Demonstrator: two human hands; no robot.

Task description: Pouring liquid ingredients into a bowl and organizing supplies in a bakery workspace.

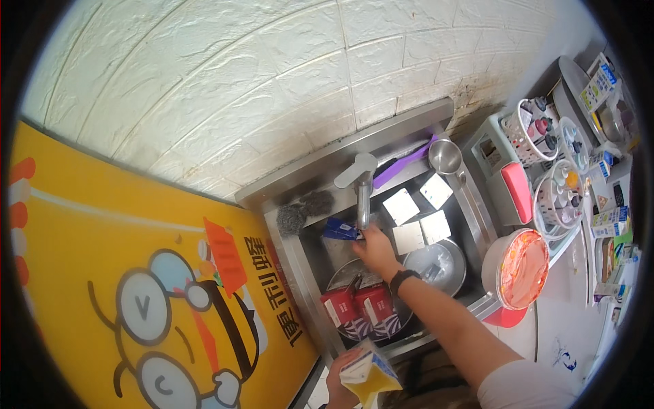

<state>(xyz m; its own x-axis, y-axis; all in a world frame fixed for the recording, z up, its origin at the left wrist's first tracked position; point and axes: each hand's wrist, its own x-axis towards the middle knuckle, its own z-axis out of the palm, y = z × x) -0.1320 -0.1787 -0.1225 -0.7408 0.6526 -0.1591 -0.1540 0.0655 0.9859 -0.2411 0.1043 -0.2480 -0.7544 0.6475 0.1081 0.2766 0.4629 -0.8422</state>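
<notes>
My right hand (pixel 377 250), with a dark band on its wrist, reaches into the steel sink (pixel 309 286) below the faucet (pixel 363 197). Its fingertips are at one end of a blue carton (pixel 339 229), partly hidden by the spout and fingers. At the lower edge of the view, my left hand (pixel 341 381) grips an opened carton (pixel 369 370) with yellow showing at its end. Two red cartons (pixel 357 309) with striped parts rest over a round metal bowl (pixel 403 327). Several white cartons (pixel 407 237) stand beside another metal bowl (pixel 452 260).
Steel wool scrubbers (pixel 292 219), a purple spatula (pixel 403 164) and a metal cup (pixel 445 156) lie along the sink's back ledge. Right of it stand a tub with red contents (pixel 521 268) and baskets of bottles (pixel 559 197). A yellow printed panel (pixel 127 230) borders the left.
</notes>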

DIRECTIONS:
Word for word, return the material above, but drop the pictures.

ANSWER FOR THE TASK:
Demonstrator: two human hands; no robot.

Task description: Pouring liquid ingredients into a bowl and organizing supplies in a bakery workspace.


<state>(xyz m; its own x-axis, y-axis; all in a world frame fixed for the recording, z up, its origin at the left wrist's first tracked position; point and axes: each hand's wrist, its own x-axis towards the middle knuckle, its own z-axis out of the palm, y = z × x) -0.1320 -0.1787 -0.1225 -0.7408 0.6526 -0.1591 -0.1540 0.0655 0.9859 -0.2411 0.1043 -0.2480 -0.7544 0.6475 0.1081 0.2766 0.4629 -0.8422</state>
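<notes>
My right hand (pixel 377 250), with a dark band on its wrist, reaches into the steel sink (pixel 309 286) below the faucet (pixel 363 197). Its fingertips are at one end of a blue carton (pixel 339 229), partly hidden by the spout and fingers. At the lower edge of the view, my left hand (pixel 341 381) grips an opened carton (pixel 369 370) with yellow showing at its end. Two red cartons (pixel 357 309) with striped parts rest over a round metal bowl (pixel 403 327). Several white cartons (pixel 407 237) stand beside another metal bowl (pixel 452 260).
Steel wool scrubbers (pixel 292 219), a purple spatula (pixel 403 164) and a metal cup (pixel 445 156) lie along the sink's back ledge. Right of it stand a tub with red contents (pixel 521 268) and baskets of bottles (pixel 559 197). A yellow printed panel (pixel 127 230) borders the left.
</notes>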

As written, the answer is complete.